• _Assigned task_
A verbatim copy of the listing is what is needed, minus any pictures.

• _Information supplied_
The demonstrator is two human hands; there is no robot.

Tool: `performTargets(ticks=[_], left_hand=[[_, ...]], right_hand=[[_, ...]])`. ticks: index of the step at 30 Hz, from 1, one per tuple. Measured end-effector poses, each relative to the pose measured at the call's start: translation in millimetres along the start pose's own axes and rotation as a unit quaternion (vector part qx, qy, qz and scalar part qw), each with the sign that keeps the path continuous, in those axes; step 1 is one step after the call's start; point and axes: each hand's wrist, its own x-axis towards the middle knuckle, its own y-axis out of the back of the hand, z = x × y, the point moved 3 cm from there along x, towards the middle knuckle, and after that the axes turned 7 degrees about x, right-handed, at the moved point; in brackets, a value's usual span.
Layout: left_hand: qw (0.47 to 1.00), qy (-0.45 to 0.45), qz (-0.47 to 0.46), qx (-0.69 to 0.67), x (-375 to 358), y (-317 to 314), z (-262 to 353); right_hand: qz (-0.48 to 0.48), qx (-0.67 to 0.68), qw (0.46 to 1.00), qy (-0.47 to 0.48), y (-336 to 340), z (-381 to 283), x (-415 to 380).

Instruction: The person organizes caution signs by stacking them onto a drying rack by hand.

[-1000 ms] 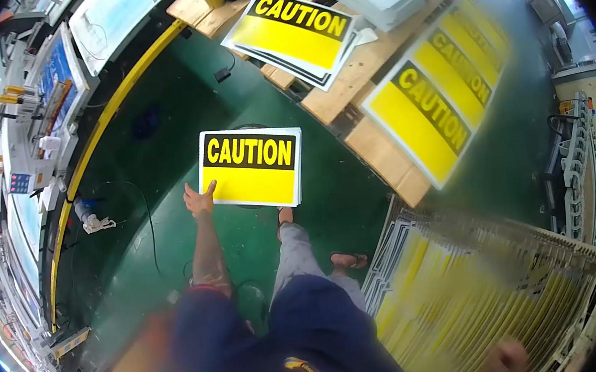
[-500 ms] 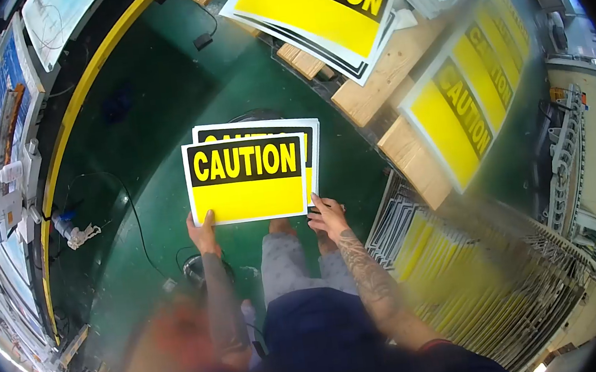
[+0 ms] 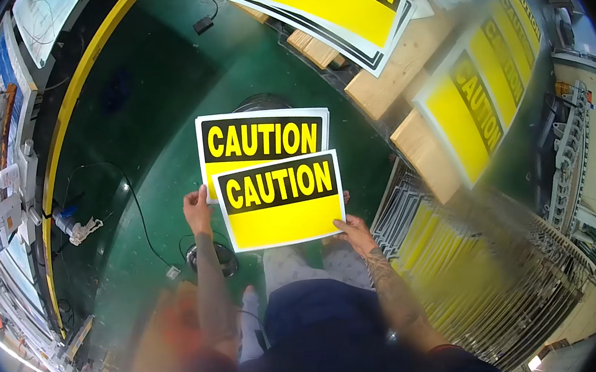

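In the head view, my right hand (image 3: 356,232) pinches the lower right corner of the front caution sign (image 3: 283,220), a yellow sheet with a black band and white border. My left hand (image 3: 197,209) is closed on the left edge of the rear caution sign (image 3: 264,137). The front sign overlaps the rear one and hides its lower part. At least one more sheet edge shows behind the rear sign's right side. Both signs are held in front of my legs, lettering upright.
More caution signs lie in a loose pile (image 3: 329,1) on a wooden-slatted stand (image 3: 379,90). A row of signs (image 3: 477,94) is at the right, above a wire rack (image 3: 458,256) with yellow sheets. A black cord (image 3: 138,217) crosses the green floor (image 3: 121,226) near a yellow-edged machine (image 3: 60,131).
The front sign has slid down and right, uncovering more of the rear sign. My left hand moved from the front sign to the rear one's edge; my right hand now grips the front sign's corner.
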Motion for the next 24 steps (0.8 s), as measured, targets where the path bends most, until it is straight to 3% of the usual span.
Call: performTargets(ticks=[7, 17, 22, 24], left_hand=[[0.994, 0.073, -0.019, -0.076, 11.0, -8.4, -16.0], [0.996, 0.048, 0.0, -0.069, -19.0, 12.8, -18.0], [0.979, -0.034, -0.184, -0.078, -77.0, 56.5, 27.7], [0.964, -0.052, -0.243, -0.095, -114.1, 74.7, 56.0]], right_hand=[[-0.062, 0.055, 0.997, 0.0, 25.2, 17.3, -13.9], [-0.117, 0.096, 0.988, -0.003, 33.3, 20.8, -25.2], [-0.141, 0.094, 0.985, 0.032, 14.1, -12.0, -27.5], [-0.133, 0.033, 0.988, 0.065, 9.7, -11.0, -15.3]])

• _Reply_
The demonstrator is two human hands; there is no robot.

Tool: `performTargets(ticks=[_], left_hand=[[_, ...]], right_hand=[[_, ...]])`. ticks: index of the step at 30 Hz, from 1, one per tuple. Measured end-effector poses, each relative to the pose measured at the call's start: translation in millimetres along the start pose's own axes and rotation as a unit quaternion (vector part qx, qy, qz and scalar part qw), each with the sign that keeps the path continuous, in those axes; step 1 is one step after the call's start; point and axes: each hand's wrist, its own x-axis towards the middle knuckle, its own y-axis out of the back of the hand, z = x × y, the point moved 3 cm from there along x, towards the middle knuckle, and after that the axes turned 7 degrees about x, right-handed, at the moved point; in brackets, a value's usual span.
Layout: left_hand: qw (0.47 to 1.00), qy (-0.45 to 0.45), qz (-0.47 to 0.46), qx (-0.69 to 0.67), x (-375 to 358), y (-317 to 314), z (-262 to 353); right_hand: qz (-0.48 to 0.48), qx (-0.67 to 0.68), qw (0.46 to 1.00), qy (-0.47 to 0.48), y (-336 to 340), z (-381 to 283), x (-415 to 380).

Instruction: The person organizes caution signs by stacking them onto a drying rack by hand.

[-1000 ms] 
[-500 ms] 
[+0 ms] 

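In the head view, my right hand (image 3: 356,232) pinches the lower right corner of the front caution sign (image 3: 283,220), a yellow sheet with a black band and white border. My left hand (image 3: 197,209) is closed on the left edge of the rear caution sign (image 3: 264,137). The front sign overlaps the rear one and hides its lower part. At least one more sheet edge shows behind the rear sign's right side. Both signs are held in front of my legs, lettering upright.
More caution signs lie in a loose pile (image 3: 329,1) on a wooden-slatted stand (image 3: 379,90). A row of signs (image 3: 477,94) is at the right, above a wire rack (image 3: 458,256) with yellow sheets. A black cord (image 3: 138,217) crosses the green floor (image 3: 121,226) near a yellow-edged machine (image 3: 60,131).
The front sign has slid down and right, uncovering more of the rear sign. My left hand moved from the front sign to the rear one's edge; my right hand now grips the front sign's corner.
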Motion for the next 24 steps (0.8 s), as measured, targets where the path bends most, until it is straight to 3% of the usual span.
Call: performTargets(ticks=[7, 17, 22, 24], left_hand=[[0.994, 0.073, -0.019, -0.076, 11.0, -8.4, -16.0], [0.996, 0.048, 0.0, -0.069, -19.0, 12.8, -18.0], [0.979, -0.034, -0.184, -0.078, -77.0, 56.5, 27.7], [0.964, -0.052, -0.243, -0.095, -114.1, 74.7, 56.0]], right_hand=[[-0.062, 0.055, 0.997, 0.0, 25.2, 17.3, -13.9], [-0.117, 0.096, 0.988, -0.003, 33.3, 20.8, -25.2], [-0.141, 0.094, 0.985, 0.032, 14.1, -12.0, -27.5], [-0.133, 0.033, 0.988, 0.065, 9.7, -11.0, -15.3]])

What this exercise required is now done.